• TASK INSTRUCTIONS: Nothing but the text of the records belongs in your answer: repeat all of it exactly and leave out the images.

____

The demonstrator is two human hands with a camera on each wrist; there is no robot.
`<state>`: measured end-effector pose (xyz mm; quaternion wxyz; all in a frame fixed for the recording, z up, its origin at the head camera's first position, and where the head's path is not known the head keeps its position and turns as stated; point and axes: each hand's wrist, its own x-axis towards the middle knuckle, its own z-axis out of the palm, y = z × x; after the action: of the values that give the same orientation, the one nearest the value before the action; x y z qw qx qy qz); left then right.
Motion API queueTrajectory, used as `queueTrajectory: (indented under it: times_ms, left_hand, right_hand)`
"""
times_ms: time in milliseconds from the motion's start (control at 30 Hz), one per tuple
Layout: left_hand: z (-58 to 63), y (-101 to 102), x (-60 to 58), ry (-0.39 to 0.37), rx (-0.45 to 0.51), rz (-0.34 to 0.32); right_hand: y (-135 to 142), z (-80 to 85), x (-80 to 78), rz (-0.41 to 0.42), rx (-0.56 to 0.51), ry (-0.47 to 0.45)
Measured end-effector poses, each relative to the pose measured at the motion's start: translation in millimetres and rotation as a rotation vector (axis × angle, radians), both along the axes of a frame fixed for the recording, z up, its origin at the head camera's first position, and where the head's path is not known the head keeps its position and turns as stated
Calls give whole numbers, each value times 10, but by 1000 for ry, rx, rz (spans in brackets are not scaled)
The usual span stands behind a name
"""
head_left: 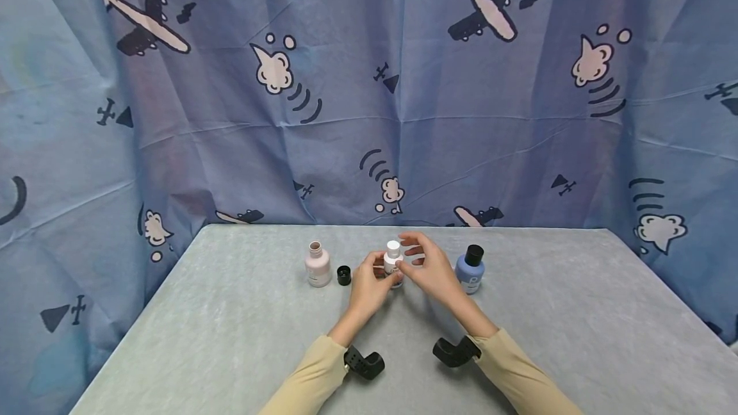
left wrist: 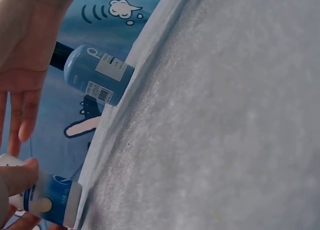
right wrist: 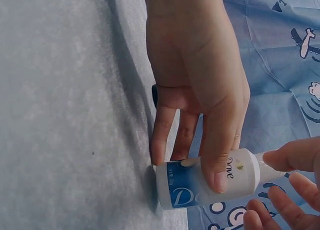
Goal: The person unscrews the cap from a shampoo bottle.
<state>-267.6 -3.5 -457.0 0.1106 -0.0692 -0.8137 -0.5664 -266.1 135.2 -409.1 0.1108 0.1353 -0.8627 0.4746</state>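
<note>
A white bottle with a blue lower band and Dove lettering [right wrist: 235,177] stands on the table, white cap [head_left: 393,246] on its neck. My left hand [head_left: 369,284] grips its body, thumb across the front and fingers behind, as the right wrist view shows. On the other side of the bottle is my right hand [head_left: 429,271], its fingers spread beside the cap and its thumb at the bottle's shoulder. Whether that thumb touches the bottle I cannot tell. In the left wrist view the bottle's base [left wrist: 55,200] faces right, below the right hand's hanging fingers.
Left of the hands stands a pale pink bottle [head_left: 318,269] with an uncapped neck. A black cap [head_left: 343,275] lies between it and my left hand. A blue bottle with a black lid [head_left: 469,272] stands just behind my right wrist. Patterned cloth [head_left: 346,95] hangs beyond the table [head_left: 230,338].
</note>
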Motion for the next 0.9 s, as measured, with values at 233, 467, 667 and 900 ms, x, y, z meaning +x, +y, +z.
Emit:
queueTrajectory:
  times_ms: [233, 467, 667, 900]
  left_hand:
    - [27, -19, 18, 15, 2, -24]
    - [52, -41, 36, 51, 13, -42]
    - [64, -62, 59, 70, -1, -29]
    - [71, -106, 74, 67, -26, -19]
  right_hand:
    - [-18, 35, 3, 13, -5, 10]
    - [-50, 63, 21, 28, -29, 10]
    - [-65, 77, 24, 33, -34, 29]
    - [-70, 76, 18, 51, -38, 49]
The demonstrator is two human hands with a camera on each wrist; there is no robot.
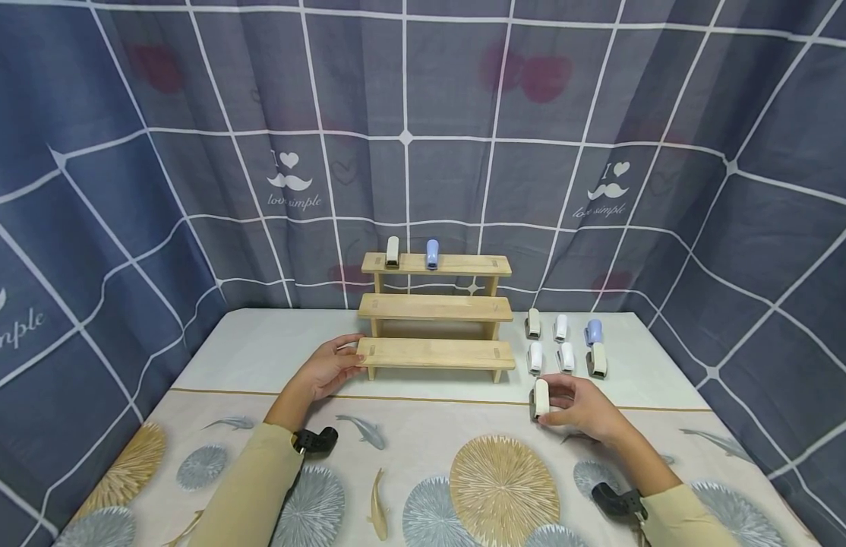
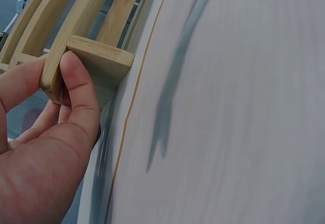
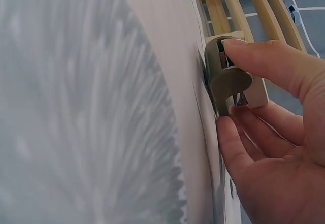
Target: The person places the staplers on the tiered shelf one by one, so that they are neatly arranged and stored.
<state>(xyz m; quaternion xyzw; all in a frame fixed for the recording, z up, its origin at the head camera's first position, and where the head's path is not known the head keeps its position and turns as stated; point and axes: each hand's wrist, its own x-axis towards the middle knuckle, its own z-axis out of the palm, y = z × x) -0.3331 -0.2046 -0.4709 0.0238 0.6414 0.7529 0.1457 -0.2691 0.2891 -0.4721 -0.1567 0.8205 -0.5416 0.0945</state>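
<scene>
At lower right, the right hand (image 1: 582,407) pinches a cream stapler (image 1: 541,398), seemingly the carrying step; near centre, the left hand (image 1: 329,369) grips a wooden shelf (image 1: 433,352). Next likely calls for steady lifting.

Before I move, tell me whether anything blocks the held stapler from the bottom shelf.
Nothing visible: the cream stapler in the right hand has open space to the bottom shelf, whose left end the left hand grips.
</scene>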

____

• TASK SOLUTION:
The demonstrator is two human hands with a camera on each wrist; there is no robot.
`<state>`: measured end-effector pose (xyz mm; quaternion wxyz; all in a frame fixed for the recording, z up, its origin at the head camera's first position, and where the head's path is not known the head keeps its position and turns as stated; point and axes: each hand's wrist, its own x-axis towards the middle knuckle, its own z-axis out of the palm, y = z × x; after the action: of the values that give the same orientation, the one nearest the value before the action; x y z qw qx qy qz); left then right.
Motion API queueTrajectory, used as `queueTrajectory: (indented under it: times_ms, left_hand, right_hand)`
"""
times_ms: time in milliseconds from the motion's start (control at 30 Hz), one per tuple
Layout: left_hand: z (-58 to 63), y (-101 to 102), x (-60 to 58), ry (-0.39 to 0.37), rx (-0.45 to 0.51), rz (-0.34 to 0.32); right_hand: y (-135 to 142), z (-80 to 85), x (-80 to 78), rz (-0.41 to 0.42), rx (-0.56 to 0.51), ry (-0.47 to 0.45)
Measured end-effector poses, each relative to the pose measured at the motion's start: translation in millimetres and rotation as a rotation vector (axis × angle, radians), both along the axes of a frame fixed for the recording, z up, its origin at the head camera's first position, and where the head's path is not known the head keeps its position and turns as stated
Calls give whole numbers, each value times 10, but by 1000 for ry, rx, rz (spans in brackets are not scaled)
The usual span stands behind a name
"""
head_left: 
left wrist: 
right wrist: 
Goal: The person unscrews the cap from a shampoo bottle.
<state>-267.6 -3.5 -457.0 0.1106 -0.0692 -0.8137 -0.5664 -266.1 135.2 -409.1 0.1108 0.1353 -0.8627 0.4746</state>
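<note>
A white bottle with a blue lower band and Dove lettering [right wrist: 235,177] stands on the table, white cap [head_left: 393,246] on its neck. My left hand [head_left: 369,284] grips its body, thumb across the front and fingers behind, as the right wrist view shows. On the other side of the bottle is my right hand [head_left: 429,271], its fingers spread beside the cap and its thumb at the bottle's shoulder. Whether that thumb touches the bottle I cannot tell. In the left wrist view the bottle's base [left wrist: 55,200] faces right, below the right hand's hanging fingers.
Left of the hands stands a pale pink bottle [head_left: 318,269] with an uncapped neck. A black cap [head_left: 343,275] lies between it and my left hand. A blue bottle with a black lid [head_left: 469,272] stands just behind my right wrist. Patterned cloth [head_left: 346,95] hangs beyond the table [head_left: 230,338].
</note>
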Motion for the next 0.9 s, as measured, with values at 233, 467, 667 and 900 ms, x, y, z meaning +x, +y, +z.
Emit:
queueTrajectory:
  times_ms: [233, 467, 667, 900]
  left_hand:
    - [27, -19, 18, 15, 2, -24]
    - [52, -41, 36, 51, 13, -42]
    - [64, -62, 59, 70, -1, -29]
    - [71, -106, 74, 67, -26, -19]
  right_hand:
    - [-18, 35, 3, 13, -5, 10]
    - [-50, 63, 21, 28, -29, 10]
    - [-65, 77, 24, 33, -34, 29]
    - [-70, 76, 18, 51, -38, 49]
The demonstrator is two human hands with a camera on each wrist; there is no robot.
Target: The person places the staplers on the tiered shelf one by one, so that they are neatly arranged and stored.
<state>(xyz m; quaternion xyzw; all in a frame fixed for the recording, z up, its origin at the head camera's first position, and where the head's path is not known the head keeps its position and turns as stated; point and axes: each hand's wrist, its own x-axis towards the middle knuckle, its own z-axis out of the palm, y = z × x) -0.3331 -0.2046 -0.4709 0.0238 0.6414 0.7529 0.1457 -0.2691 0.2891 -0.4721 -0.1567 0.8205 -0.5416 0.0945</state>
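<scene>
At lower right, the right hand (image 1: 582,407) pinches a cream stapler (image 1: 541,398), seemingly the carrying step; near centre, the left hand (image 1: 329,369) grips a wooden shelf (image 1: 433,352). Next likely calls for steady lifting.

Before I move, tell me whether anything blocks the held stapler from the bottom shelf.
Nothing visible: the cream stapler in the right hand has open space to the bottom shelf, whose left end the left hand grips.
</scene>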

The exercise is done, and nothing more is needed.